A Buick está apresentando no Salão de Xangai um dos carros-conceito mais atraentes da mostra. O Riviera tem desenho inspirado na água, com formas acentuadamente fluídas, simples e elegantes. A mecânica é principalmente elétrica, pois utiliza a última geração do W-PHEV, o Wireless Plug-in Hybrid Electric Vehicle, da GM. O sistema permite recarregar as baterias mediante uma placa situada debaixo do carro, sem necessidade de conectá-lo a uma tomada de corrente elétrica.
Como a maioria dos outros carros-conceito, o interior do Riviera é dotado de um verdadeiro parque de diversões de recursos eletrônicos. O carro dispõe de dez câmeras de alta resolução e 18 sensores de alta precisão que monitoram tudo o que ocorre ao redor e à frente, projetando as instruções no para-brisa do condutor em forma de hologramas. Além de todos os recursos de conectividade, obviamente.
De olho na China - A Buick não está passando pelo seu melhor momento nos Estados Unidos, mas na China a marca é referência.
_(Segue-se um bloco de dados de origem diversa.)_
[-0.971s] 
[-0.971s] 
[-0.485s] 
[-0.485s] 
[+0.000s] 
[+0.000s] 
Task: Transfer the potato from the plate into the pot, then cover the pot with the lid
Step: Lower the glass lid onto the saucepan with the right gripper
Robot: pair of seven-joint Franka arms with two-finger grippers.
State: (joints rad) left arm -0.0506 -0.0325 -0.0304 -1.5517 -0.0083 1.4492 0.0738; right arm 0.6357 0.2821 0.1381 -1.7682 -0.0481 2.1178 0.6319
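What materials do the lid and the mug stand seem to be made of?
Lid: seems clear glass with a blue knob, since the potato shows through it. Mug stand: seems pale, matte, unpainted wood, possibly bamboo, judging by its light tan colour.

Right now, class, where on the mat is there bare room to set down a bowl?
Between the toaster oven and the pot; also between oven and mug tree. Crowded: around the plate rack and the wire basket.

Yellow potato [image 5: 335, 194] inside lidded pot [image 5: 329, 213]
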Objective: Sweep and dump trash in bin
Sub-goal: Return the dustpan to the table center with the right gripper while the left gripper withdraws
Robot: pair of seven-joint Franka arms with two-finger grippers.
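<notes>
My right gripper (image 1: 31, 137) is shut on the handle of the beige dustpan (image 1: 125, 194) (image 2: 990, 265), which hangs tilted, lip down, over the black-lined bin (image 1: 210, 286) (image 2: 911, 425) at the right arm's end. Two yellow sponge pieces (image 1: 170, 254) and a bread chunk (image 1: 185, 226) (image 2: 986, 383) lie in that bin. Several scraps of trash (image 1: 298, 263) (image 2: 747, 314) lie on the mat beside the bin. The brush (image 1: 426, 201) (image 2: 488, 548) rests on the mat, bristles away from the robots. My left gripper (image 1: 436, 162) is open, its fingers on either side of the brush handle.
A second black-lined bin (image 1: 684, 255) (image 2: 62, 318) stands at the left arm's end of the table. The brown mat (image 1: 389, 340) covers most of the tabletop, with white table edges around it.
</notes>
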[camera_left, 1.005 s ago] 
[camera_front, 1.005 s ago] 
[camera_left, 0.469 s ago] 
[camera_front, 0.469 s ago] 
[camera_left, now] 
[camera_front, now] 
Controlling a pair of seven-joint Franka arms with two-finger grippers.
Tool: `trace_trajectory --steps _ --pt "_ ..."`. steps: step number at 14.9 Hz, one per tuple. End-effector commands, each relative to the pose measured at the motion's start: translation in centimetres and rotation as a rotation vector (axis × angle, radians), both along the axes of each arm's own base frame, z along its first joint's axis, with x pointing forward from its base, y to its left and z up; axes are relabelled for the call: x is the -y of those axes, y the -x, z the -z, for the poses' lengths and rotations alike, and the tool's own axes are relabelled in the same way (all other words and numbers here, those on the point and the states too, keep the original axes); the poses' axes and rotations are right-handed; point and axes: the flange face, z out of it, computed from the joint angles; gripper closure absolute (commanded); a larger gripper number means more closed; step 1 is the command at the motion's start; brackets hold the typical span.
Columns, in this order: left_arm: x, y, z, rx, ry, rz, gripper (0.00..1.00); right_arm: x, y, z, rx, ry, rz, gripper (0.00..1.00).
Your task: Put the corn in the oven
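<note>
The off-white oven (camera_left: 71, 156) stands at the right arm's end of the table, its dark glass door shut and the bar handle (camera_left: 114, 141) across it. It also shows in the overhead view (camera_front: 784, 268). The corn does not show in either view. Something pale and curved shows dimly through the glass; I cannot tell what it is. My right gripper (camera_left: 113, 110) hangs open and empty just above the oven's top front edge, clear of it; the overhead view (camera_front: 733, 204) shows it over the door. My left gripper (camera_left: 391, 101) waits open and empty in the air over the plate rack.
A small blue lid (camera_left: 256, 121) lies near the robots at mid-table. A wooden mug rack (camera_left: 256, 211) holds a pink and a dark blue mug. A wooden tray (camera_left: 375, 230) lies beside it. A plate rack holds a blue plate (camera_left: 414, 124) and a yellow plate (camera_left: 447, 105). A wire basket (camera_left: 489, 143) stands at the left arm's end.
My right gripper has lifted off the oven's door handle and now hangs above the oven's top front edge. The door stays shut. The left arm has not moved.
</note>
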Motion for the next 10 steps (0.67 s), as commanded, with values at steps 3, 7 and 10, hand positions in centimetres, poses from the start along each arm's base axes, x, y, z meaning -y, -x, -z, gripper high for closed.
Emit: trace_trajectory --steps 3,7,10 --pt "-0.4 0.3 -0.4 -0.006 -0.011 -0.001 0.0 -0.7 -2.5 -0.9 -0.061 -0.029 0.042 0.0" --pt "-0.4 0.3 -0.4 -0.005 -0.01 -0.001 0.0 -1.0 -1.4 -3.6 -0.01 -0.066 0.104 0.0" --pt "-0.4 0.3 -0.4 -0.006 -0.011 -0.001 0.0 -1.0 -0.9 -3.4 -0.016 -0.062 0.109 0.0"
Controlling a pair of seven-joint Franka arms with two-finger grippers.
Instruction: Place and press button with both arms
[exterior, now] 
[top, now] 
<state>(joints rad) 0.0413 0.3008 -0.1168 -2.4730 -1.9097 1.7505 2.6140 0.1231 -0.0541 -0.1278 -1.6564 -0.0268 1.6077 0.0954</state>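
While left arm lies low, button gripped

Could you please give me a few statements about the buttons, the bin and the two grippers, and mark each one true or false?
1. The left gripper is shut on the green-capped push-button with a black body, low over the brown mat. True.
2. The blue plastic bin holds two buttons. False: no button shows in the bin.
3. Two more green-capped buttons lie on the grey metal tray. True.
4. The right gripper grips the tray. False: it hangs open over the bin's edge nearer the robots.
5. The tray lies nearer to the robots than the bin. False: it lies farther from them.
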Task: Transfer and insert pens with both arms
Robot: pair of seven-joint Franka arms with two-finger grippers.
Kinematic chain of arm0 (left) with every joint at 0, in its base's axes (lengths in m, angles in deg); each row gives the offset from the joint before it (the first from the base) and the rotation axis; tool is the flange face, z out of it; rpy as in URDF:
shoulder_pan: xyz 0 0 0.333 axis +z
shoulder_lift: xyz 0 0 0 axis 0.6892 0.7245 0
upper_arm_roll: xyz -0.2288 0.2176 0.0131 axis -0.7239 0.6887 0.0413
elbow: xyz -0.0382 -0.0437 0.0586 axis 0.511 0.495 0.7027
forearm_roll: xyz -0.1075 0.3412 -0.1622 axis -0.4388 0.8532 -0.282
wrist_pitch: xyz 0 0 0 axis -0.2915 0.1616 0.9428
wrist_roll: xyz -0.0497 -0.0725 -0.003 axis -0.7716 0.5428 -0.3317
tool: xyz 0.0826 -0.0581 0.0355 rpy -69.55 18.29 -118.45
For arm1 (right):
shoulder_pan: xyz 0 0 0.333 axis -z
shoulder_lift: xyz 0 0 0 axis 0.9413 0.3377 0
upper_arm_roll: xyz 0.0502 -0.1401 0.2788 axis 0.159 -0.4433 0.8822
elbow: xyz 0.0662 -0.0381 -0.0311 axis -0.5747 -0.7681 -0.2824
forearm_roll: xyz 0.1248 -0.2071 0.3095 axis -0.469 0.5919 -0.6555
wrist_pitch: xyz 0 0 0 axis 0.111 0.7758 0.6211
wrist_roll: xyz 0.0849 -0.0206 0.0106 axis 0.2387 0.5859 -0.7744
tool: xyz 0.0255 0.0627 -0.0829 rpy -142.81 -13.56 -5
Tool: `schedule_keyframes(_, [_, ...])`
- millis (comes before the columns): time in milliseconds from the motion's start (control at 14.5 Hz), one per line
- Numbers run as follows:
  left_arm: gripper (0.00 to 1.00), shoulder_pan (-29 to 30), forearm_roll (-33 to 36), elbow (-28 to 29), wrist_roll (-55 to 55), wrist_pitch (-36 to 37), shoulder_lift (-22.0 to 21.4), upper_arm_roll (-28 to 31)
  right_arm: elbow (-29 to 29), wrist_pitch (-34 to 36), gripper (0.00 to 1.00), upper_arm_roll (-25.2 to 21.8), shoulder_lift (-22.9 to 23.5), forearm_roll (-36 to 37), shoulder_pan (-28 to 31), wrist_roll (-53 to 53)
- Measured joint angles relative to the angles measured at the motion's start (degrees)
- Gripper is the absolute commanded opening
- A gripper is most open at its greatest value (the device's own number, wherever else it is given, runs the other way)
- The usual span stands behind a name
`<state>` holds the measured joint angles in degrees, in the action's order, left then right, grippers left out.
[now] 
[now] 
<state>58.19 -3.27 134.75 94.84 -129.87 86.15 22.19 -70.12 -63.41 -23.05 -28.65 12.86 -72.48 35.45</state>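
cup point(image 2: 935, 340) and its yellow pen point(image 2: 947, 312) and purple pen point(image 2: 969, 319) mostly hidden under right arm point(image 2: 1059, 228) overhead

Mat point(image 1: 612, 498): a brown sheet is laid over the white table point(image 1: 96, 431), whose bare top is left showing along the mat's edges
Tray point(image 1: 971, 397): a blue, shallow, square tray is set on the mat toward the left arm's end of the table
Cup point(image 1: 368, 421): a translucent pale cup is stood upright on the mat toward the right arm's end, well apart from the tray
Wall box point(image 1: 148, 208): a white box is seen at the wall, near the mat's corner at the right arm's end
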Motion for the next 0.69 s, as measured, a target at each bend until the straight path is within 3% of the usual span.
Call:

É que a fama da Buick no enorme país asiático se deve a razões históricas, que remontam aos anos anteriores a revolução comunista. A Buick já estava presente no país nessa época, e inclusive o Imperador possuía um modelo da marca.
Atualmente a Buick vende na China três vezes mais do que nos Estados Unidos, e dizem que a GM só não descartou a marca mais antiga dos Estados Unidos (foi fundada em 1899) devido ao mercado chinês. Por isso a importância deste concept-car para o mercado local, e também norte americano, pois devolve a vida ao mítico Riviera, cuja primeira geração foi lançada em 1963.
A Buick tem o desagradável modus-operandi de apresentar carros-conceito encantadores, que deslumbram o público e despertam o interesse da clientela, mas que nunca acabam chegando ao mercado comercial. Atualmente a gama Buick é composta por cinco modelos, sendo que três deles são originariamente modelos Opel. Os diretores da GM esperam que esta nova linguagem estética seja aceita pelo mercado, podendo assim devolver à Buick sua personalidade visual, perdida há décadas.